┌─ SOURCE DATA
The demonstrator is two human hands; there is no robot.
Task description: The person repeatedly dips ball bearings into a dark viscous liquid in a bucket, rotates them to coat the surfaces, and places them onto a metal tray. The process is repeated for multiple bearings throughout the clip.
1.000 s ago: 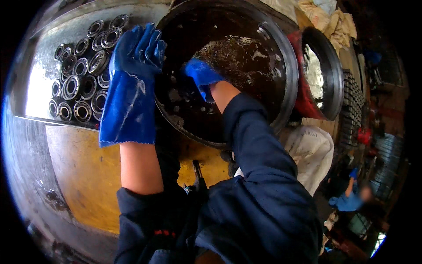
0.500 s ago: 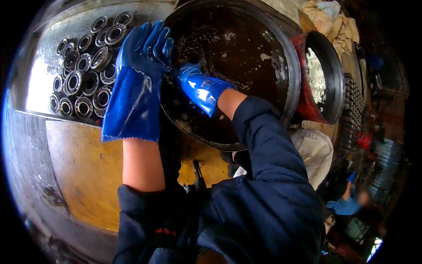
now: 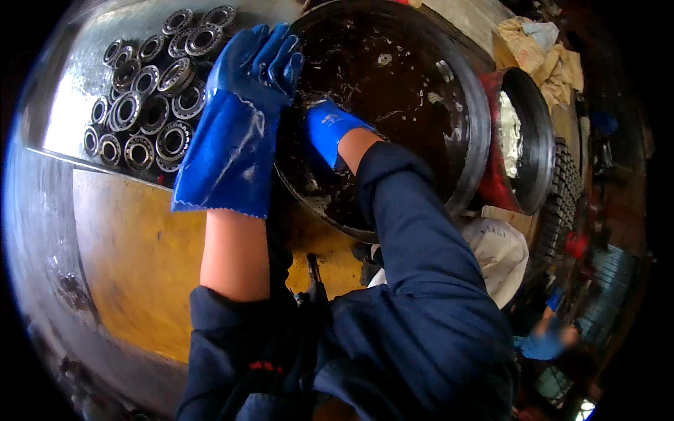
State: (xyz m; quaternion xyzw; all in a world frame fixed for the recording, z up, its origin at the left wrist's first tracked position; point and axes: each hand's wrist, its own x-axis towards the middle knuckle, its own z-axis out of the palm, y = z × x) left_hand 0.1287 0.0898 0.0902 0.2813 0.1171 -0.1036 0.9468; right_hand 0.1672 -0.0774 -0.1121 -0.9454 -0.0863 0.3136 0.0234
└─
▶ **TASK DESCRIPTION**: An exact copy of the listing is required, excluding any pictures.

▶ **RESPONSE FOR THIS EXERCISE**:
The demonstrator is two human hands; there is no robot.
Task description: The person repeatedly dips ball bearings into a dark viscous liquid in a bucket, rotates them to coat the surfaces, and places them onto a metal tray. The process is repeated for multiple bearings throughout the clip.
1.000 s ago: 
0.500 s ago: 
now: 
State: (xyz m; quaternion xyzw; all in a world frame fixed for the recording, z up, its origin at the left wrist's first tracked position; point and axes: each hand's wrist, its own x-axis towards the middle knuckle, its own z-axis out of the palm, y = z × x) left_hand 0.1287 0.0898 0.0902 0.2813 0.1171 -0.1036 0.9468; right_hand 0.1672 -0.0774 -0.1121 -0.9454 -0.0863 0.3136 0.0234

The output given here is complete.